■ YOUR GOAL
Please write out exactly the lines of the data below from the line holding "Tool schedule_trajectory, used" through the line holding "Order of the", and leave out the rest.

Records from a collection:

——

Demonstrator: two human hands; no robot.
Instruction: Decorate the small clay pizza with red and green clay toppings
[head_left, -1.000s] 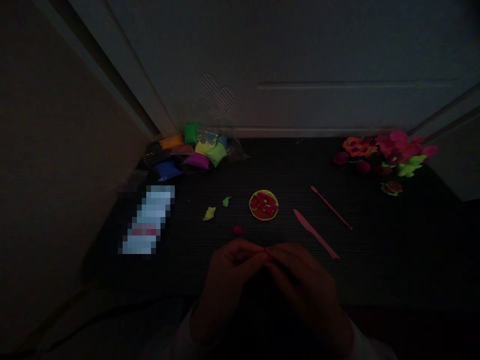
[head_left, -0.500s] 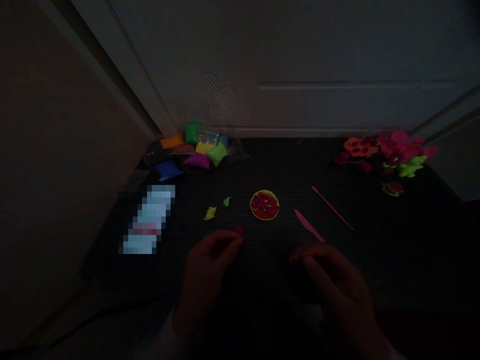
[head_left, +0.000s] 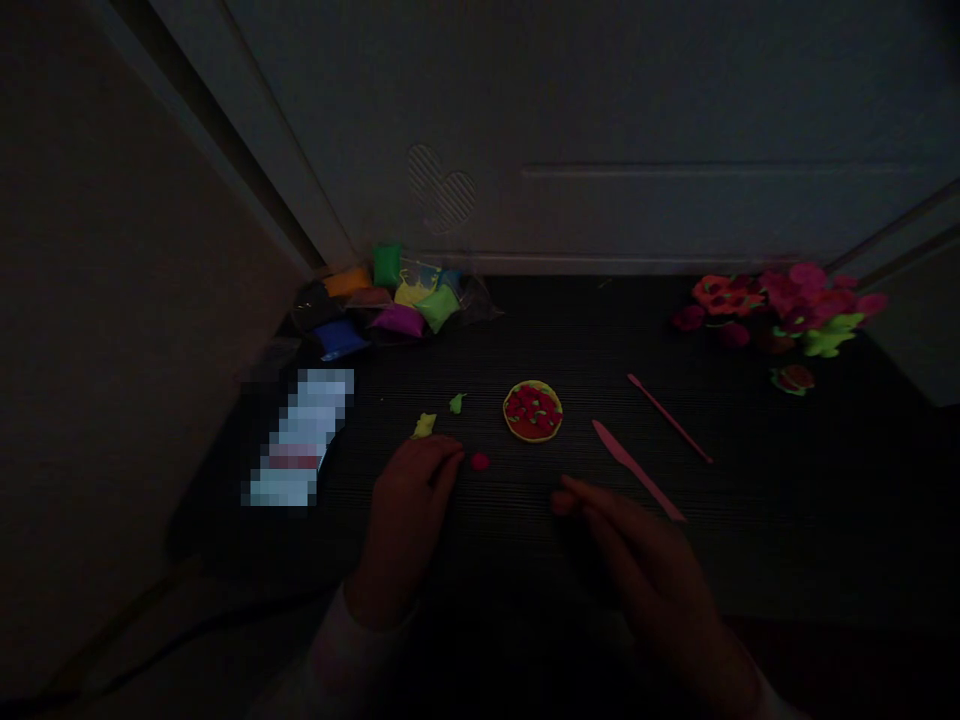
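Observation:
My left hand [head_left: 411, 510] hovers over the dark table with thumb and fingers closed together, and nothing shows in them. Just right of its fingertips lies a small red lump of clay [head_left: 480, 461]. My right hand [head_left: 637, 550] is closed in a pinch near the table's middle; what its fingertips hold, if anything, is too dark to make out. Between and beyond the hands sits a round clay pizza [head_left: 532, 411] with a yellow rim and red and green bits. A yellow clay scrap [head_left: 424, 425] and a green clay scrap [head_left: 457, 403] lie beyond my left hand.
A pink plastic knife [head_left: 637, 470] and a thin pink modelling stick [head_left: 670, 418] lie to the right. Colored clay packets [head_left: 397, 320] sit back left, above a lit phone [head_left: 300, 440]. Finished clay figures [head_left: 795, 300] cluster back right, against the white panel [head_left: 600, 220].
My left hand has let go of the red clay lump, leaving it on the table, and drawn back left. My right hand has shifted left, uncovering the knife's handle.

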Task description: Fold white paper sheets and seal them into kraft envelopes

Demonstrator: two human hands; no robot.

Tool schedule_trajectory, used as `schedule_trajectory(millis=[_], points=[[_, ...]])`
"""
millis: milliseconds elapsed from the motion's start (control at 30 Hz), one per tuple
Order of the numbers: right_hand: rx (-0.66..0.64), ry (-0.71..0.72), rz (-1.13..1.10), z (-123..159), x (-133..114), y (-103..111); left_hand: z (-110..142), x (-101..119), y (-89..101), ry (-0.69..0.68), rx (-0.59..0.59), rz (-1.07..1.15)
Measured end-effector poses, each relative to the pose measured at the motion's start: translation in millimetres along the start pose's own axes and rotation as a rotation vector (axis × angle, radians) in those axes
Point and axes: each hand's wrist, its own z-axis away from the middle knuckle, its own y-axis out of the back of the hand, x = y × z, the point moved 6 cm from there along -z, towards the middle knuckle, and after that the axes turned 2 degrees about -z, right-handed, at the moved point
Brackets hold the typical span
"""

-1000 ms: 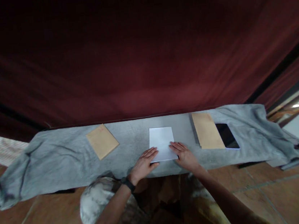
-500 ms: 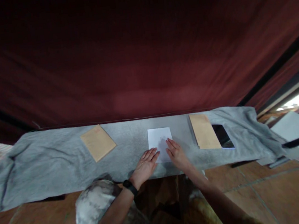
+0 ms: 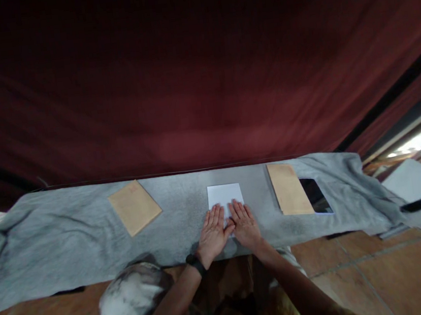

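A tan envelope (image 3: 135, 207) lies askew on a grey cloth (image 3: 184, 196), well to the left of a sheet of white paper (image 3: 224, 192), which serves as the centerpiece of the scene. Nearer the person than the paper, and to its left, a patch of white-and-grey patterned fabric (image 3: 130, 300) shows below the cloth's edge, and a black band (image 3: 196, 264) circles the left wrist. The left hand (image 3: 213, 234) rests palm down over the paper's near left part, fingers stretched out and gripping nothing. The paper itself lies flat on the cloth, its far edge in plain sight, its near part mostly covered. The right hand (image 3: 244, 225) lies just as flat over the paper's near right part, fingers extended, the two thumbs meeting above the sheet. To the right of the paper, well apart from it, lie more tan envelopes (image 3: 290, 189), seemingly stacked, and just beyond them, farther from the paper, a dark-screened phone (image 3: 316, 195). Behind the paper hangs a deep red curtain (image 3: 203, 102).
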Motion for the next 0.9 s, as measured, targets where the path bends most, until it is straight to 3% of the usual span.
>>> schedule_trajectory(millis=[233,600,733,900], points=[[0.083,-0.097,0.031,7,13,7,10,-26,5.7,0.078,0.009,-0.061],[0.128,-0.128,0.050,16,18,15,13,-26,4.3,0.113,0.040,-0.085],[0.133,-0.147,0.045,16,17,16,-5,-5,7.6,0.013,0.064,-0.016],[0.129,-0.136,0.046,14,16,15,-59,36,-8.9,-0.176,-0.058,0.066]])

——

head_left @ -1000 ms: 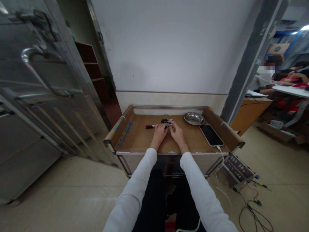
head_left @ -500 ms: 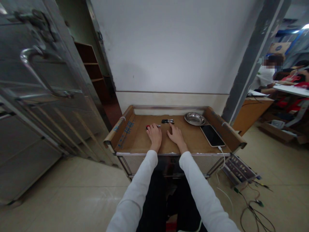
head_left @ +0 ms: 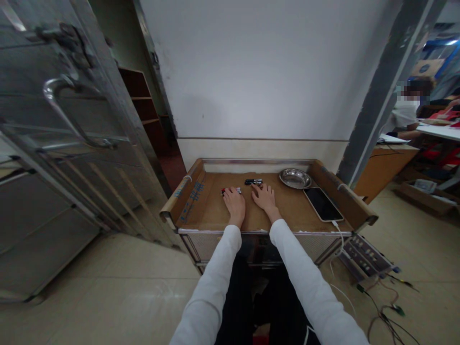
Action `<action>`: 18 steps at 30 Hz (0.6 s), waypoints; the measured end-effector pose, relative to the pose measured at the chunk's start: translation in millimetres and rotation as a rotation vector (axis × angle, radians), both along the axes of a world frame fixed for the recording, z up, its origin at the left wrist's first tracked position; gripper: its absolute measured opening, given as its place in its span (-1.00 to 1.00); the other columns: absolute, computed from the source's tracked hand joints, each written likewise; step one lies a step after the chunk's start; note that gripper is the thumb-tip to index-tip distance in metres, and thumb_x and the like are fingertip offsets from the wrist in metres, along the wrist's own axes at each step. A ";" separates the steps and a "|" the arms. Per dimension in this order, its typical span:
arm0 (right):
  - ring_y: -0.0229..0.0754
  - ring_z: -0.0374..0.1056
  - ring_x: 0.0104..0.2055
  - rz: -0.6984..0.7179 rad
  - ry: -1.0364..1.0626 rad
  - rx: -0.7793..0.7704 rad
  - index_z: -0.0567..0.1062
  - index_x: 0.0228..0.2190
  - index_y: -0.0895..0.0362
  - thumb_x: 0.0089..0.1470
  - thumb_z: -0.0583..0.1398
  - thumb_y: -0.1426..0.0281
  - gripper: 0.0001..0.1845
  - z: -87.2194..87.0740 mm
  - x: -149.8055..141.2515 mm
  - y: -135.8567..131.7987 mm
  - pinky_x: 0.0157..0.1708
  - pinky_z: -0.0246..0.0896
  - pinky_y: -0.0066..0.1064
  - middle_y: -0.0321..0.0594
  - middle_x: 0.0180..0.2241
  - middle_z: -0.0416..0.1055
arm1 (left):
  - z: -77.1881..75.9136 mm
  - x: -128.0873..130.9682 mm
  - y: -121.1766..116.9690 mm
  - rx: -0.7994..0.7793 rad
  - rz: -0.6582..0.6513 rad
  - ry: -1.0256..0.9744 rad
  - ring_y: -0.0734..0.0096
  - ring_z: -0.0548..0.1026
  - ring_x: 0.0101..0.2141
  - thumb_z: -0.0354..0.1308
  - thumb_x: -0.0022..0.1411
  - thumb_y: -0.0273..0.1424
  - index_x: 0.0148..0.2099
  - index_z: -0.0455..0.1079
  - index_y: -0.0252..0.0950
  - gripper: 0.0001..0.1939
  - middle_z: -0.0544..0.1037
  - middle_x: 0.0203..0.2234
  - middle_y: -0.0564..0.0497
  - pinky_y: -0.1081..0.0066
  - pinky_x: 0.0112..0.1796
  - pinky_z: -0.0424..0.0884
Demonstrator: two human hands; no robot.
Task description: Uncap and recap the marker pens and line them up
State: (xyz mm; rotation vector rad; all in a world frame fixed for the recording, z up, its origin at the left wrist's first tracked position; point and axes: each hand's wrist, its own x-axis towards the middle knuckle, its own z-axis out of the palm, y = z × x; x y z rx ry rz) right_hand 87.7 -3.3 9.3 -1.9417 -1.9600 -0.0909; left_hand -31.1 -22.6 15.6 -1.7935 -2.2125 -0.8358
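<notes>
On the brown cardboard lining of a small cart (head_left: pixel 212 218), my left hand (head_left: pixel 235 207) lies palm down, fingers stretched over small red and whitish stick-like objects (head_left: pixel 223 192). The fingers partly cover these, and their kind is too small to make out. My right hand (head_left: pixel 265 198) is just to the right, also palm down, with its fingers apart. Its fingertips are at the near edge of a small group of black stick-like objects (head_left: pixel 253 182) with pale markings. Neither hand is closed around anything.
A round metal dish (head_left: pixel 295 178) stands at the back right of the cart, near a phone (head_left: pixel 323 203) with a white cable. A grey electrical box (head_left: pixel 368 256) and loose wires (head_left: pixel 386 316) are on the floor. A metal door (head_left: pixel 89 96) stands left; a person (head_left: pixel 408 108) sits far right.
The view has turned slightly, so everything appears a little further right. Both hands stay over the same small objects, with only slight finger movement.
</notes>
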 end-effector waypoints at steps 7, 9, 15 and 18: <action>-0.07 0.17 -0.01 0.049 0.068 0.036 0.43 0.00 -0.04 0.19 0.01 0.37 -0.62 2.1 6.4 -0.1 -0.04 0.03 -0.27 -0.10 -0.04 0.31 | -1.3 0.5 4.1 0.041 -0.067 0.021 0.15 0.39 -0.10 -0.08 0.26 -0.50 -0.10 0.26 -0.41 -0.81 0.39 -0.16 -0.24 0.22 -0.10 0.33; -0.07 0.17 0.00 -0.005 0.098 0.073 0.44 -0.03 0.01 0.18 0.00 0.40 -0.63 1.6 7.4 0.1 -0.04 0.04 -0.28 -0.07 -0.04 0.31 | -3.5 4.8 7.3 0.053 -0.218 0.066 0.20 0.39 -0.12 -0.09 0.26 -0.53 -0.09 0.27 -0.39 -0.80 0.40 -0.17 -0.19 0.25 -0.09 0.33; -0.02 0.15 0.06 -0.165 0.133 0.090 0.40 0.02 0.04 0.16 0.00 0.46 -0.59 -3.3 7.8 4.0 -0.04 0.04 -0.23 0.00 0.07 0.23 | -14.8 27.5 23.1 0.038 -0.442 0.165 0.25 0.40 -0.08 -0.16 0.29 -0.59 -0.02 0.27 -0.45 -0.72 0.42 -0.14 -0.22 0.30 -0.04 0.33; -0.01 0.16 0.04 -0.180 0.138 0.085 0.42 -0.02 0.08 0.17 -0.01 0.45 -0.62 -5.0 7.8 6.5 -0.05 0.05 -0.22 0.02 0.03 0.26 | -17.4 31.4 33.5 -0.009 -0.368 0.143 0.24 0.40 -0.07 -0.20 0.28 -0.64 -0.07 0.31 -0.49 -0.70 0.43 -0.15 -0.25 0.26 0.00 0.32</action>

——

■ RESPONSE AREA
Tool schedule_trajectory, used as `schedule_trajectory(millis=[_], points=[[_, ...]])`
"""
millis: milliseconds elapsed from the motion's start (control at 30 Hz), one per tuple
Order of the numbers: right_hand: rx (-0.66..0.64), ry (-0.71..0.72), rz (-1.13..1.10), z (-123..159), x (-133..114), y (-103..111); left_hand: z (-110..142), x (-101..119), y (-89..101), ry (-0.69..0.68), rx (-0.59..0.59), rz (-1.07..1.15)

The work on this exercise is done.